#### SUPPLIED RECORDS ####

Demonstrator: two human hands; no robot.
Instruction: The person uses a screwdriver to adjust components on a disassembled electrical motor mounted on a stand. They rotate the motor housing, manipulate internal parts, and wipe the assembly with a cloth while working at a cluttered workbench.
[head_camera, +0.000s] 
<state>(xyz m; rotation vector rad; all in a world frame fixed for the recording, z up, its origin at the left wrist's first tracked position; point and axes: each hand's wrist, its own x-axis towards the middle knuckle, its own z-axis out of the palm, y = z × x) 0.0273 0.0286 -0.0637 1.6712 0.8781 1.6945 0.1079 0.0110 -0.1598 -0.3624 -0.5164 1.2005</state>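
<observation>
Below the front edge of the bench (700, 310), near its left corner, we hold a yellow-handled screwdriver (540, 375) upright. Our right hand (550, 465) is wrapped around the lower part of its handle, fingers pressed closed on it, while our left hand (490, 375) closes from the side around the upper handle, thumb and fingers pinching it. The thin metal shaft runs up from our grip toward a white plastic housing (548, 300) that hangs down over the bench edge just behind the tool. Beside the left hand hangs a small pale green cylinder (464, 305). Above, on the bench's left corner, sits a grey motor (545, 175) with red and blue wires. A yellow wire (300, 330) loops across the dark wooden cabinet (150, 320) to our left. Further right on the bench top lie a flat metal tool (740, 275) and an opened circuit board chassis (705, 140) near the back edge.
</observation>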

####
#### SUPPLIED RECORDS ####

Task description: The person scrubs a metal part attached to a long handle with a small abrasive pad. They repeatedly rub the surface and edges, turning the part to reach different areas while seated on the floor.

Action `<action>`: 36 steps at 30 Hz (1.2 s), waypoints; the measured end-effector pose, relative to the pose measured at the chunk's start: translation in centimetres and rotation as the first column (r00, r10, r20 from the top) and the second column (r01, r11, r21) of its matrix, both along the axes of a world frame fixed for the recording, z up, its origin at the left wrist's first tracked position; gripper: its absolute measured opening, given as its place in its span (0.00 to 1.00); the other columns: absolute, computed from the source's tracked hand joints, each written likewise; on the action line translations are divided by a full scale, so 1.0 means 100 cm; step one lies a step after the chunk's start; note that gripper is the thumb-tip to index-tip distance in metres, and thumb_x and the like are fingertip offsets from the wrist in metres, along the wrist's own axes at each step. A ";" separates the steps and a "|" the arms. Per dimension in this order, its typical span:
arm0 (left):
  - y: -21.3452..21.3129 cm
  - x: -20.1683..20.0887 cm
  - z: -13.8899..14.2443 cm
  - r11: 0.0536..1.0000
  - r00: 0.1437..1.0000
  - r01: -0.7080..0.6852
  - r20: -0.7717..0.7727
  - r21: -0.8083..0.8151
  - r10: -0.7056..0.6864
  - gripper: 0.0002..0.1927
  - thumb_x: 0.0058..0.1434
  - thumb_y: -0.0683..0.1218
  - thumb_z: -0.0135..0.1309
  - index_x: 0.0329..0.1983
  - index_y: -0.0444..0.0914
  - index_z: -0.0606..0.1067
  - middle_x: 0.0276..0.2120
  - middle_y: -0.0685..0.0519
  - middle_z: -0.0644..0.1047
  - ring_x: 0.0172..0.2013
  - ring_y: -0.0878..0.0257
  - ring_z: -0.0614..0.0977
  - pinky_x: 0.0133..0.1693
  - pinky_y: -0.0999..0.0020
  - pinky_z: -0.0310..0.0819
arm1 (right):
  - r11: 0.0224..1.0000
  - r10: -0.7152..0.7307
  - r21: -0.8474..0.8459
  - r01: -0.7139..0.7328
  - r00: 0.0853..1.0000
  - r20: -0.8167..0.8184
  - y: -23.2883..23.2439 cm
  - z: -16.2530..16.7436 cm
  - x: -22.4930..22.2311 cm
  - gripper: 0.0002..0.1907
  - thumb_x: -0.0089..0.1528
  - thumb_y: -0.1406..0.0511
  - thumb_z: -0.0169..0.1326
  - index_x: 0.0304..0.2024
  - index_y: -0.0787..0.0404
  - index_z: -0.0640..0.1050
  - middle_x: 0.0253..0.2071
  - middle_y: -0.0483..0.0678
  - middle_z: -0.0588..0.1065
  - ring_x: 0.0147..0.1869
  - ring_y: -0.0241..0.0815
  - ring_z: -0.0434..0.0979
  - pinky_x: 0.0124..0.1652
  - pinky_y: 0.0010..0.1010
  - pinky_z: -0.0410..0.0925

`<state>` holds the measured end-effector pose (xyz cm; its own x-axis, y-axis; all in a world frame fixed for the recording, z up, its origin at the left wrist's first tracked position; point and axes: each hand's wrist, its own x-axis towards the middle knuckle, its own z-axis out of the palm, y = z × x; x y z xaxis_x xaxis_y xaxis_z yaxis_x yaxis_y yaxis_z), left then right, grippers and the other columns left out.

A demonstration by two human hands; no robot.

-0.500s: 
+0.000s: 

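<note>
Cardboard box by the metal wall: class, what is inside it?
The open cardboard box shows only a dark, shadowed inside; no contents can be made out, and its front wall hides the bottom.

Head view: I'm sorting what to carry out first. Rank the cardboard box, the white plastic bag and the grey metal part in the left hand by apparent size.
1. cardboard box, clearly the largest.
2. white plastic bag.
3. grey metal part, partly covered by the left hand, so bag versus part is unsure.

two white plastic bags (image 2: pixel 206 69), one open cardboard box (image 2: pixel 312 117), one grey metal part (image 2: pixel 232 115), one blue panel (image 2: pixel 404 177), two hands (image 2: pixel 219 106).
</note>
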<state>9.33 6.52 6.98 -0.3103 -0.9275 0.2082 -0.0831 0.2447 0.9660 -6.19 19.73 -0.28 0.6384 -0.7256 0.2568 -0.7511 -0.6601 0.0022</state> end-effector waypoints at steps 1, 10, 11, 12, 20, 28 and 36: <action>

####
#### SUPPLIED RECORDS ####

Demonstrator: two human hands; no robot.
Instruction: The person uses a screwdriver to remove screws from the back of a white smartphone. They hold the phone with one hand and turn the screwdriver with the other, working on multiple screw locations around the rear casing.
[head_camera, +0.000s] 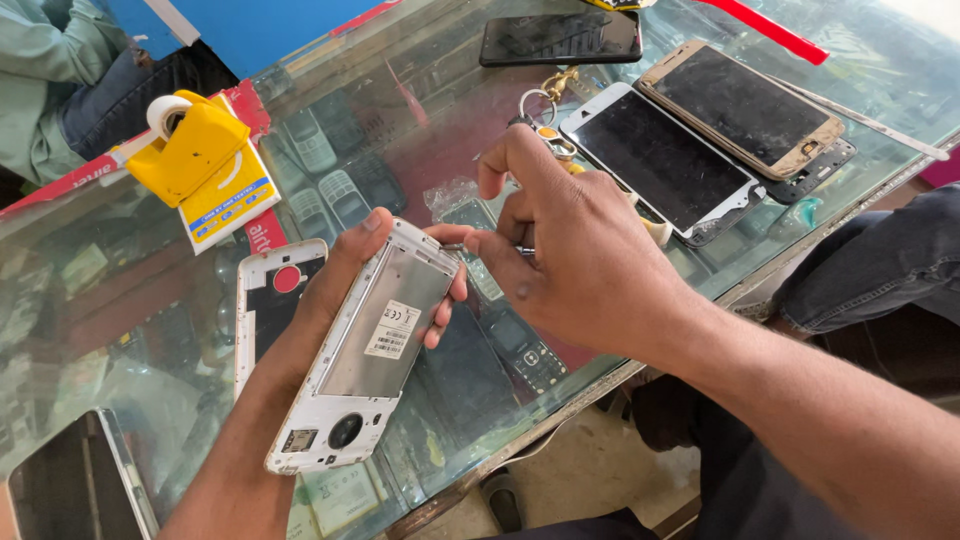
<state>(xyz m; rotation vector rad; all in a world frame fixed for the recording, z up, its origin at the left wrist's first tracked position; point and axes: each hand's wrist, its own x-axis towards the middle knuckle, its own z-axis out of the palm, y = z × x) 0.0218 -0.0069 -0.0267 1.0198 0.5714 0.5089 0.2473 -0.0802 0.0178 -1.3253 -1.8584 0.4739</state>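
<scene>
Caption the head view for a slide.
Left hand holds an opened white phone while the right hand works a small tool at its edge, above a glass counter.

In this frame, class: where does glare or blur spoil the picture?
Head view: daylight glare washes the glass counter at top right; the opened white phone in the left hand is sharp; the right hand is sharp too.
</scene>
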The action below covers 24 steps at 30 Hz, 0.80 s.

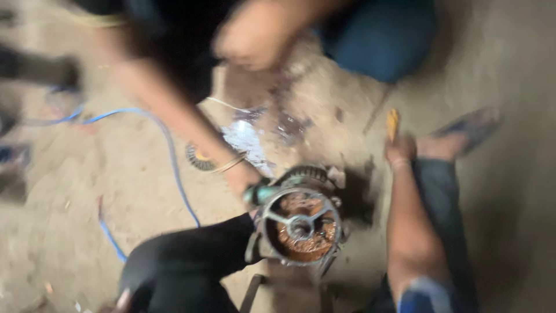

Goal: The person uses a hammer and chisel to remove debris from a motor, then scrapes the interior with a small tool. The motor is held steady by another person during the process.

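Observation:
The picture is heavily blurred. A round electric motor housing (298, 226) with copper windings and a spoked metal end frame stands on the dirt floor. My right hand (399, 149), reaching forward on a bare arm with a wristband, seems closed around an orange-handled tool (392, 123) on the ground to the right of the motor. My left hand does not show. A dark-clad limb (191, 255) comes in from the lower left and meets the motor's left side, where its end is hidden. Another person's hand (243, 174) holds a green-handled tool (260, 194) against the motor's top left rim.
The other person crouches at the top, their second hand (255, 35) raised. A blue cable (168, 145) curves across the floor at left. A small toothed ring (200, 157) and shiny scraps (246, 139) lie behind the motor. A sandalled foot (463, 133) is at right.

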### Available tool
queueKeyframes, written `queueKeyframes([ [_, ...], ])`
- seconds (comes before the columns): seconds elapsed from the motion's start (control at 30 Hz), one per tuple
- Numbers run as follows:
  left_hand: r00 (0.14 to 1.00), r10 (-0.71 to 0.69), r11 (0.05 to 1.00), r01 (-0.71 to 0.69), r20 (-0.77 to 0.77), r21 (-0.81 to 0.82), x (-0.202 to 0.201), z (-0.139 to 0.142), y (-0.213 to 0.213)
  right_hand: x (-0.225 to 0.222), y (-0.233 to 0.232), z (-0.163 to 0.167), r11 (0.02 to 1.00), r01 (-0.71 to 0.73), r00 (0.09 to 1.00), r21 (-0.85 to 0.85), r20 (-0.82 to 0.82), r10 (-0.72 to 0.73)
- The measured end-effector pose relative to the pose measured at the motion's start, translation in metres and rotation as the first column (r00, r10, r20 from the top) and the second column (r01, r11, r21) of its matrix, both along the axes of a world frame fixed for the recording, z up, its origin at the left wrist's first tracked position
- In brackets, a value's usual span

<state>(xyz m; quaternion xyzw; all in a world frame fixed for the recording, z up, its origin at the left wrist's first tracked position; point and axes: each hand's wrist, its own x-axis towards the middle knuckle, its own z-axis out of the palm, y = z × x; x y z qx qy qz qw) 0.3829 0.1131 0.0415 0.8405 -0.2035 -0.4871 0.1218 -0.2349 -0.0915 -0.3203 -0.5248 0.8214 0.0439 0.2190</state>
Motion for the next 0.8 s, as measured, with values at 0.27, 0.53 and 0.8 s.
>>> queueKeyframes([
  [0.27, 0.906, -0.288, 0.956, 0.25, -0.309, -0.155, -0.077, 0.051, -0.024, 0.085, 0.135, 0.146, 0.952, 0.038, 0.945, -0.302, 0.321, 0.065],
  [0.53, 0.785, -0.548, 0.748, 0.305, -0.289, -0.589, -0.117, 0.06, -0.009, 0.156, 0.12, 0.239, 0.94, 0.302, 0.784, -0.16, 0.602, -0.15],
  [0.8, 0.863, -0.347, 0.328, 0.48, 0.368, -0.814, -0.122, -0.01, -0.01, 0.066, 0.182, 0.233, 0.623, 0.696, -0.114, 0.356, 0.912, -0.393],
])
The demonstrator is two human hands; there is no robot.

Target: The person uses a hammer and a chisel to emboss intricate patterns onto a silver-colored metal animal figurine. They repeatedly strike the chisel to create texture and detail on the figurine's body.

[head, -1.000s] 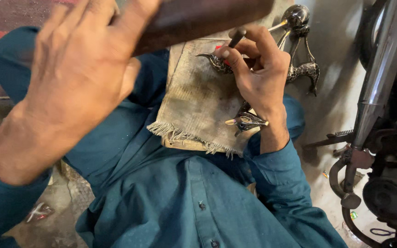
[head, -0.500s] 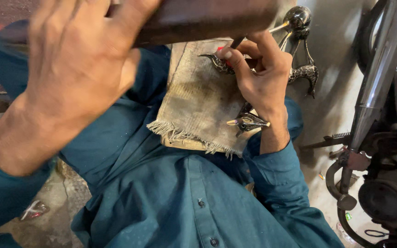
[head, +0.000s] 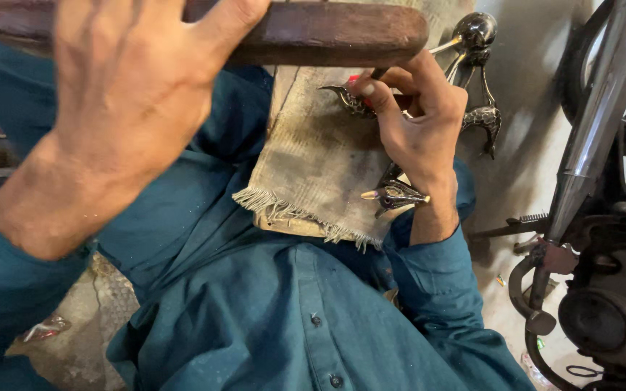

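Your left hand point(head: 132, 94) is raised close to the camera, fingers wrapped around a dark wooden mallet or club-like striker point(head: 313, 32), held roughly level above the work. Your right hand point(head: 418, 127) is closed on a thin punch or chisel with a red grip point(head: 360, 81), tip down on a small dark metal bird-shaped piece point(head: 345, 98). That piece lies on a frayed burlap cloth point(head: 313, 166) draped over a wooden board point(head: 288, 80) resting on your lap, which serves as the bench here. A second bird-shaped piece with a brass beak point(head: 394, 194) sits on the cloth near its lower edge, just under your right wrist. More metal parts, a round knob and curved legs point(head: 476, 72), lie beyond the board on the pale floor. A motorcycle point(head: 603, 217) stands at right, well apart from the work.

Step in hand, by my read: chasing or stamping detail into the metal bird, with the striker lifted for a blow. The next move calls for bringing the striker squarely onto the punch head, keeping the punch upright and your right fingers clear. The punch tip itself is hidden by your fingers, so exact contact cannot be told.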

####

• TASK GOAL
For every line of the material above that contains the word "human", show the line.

• SOLUTION TO THIS EXERCISE
Demonstrator: two human hands; no robot.
A demonstration by two human hands; no robot.
Demonstrator: two human hands; no robot.
The demonstrator is two human hands; there is no robot.

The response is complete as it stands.